Wer anderen eine Grube gräbt
Kopfschüttelnd, fassungslos und angewidert reagiert die Welt auf das, was die Enthüllungen um den Weltfußballverband zutage fördern. Demnach hat fast jeder an der Fifa-Spitze bestochen und betrogen. Entweder zum persönlichen Vorteil oder zu dem des eigenen Verbandes. Man muss kein großer Moralist sein, um darüber Brechreiz zu verspüren. Umso mehr überrascht es, dass sich dasselbe Prinzip an der Fußballbasis eingenistet hat, ohne dass Spieler, Trainer und Zuschauer sich genauso angewidert davon abwenden. Mag der Betrüger den Schiedsrichter getäuscht und den Gegner übers Ohr gehauen haben – er wird noch reichlich Publikum finden, das ihn als Schlitzohr entschuldigt oder als abgezockten Profi beklatscht. Olé, olé!
Dass der Profi die Moral unter den Erfolg pflügt, war selten so bildhaft zu beobachten wie in Köln. Dort hat Augsburgs Torhüter Hitz den Rasen am Elfmeterpunkt, vom Schiedsrichter unbemerkt, mit seinen Stollenschuhen aufgelockert. Kölns Modeste rutschte weg, und Hitz wehrte den Ball ab. Möglicherweise wäre das Hitz auch ohne eine Falle geglückt, weil er einen großartigen Tag erwischt hatte. Aber der Profi denkt: Sicher ist sicher.
Wer dem FCA wohlgesonnen ist, wird sagen, dass Hitz lediglich ein Unrecht mit einem anderen vergolten habe. Schließlich war Kölns Hosiner vorsätzlich zu Boden gegangen, um einen Strafstoß zu ergaunern. Auch das hat funktioniert. Später schlug der Augsburger Kohr mit einem inszenierten Schwächeanfall zurück. Den folgenden Freistoß zirkelte Bobadilla zum Augsburger 1:0-Sieg ins Tor. Kölns Keeper Horn hatte vergessen, die Freistoßstelle umzugraben. Dass Caiuby trotz Nachfrage des Unparteiischen einen Eckball verleugnet hatte, war an diesem Tag fraglos zu viel des Schlechten, kommt aber auch andernorts vor.

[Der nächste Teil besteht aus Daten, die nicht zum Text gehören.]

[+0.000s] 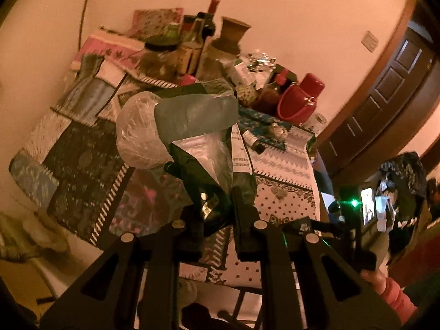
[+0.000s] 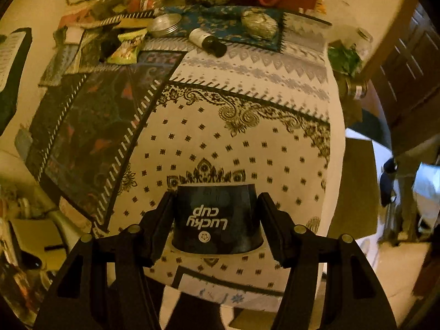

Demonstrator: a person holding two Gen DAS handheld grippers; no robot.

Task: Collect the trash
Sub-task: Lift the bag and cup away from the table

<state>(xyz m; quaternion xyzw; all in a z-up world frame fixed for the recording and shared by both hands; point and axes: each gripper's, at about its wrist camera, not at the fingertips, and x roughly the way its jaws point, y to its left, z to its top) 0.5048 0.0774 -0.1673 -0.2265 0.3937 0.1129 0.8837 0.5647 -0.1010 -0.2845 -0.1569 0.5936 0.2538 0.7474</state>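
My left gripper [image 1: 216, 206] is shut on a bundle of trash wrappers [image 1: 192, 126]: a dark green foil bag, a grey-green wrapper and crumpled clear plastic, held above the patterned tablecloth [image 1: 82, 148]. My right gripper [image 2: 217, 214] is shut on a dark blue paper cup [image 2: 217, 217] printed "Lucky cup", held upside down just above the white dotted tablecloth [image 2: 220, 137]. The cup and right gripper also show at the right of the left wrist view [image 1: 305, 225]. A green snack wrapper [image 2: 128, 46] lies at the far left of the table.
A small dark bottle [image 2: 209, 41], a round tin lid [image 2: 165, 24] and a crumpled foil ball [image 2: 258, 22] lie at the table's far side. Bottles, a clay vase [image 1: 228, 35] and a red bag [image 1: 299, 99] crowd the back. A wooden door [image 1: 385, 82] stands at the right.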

Das alles wäre nicht so schlimm, hätte sich der Fußball nicht „Fair Play“auf die Fahnen geschrieben. Schön, dass er damit einen gesellschaftlichen Auftrag übernommen hat. Schade, dass er ihn nicht einmal an der eigenen Basis erfüllt. Solange Spieler, Trainer und Zuschauer den Erfolg über alles stellen, liefern sie das Motiv für den Betrug. Der Fisch stinkt nicht nur vom Fifa-Kopf weg, er modert auch von unten her. Wer am Wochenende Jugendfußball schaut, erlebt Trainer, die ihrem Nachwuchs eindrucksvoll vorführen, wie man einen Schiedsrichter zur Schnecke macht oder sich besonders geschickt im Strafraum fallen lässt. Der eine oder andere dieser Jungen wird irgendwann einmal in der Bundesliga ankommen und dann einen Spaten mitbringen. Vielleicht wird er auch nur Fifa-Präsident.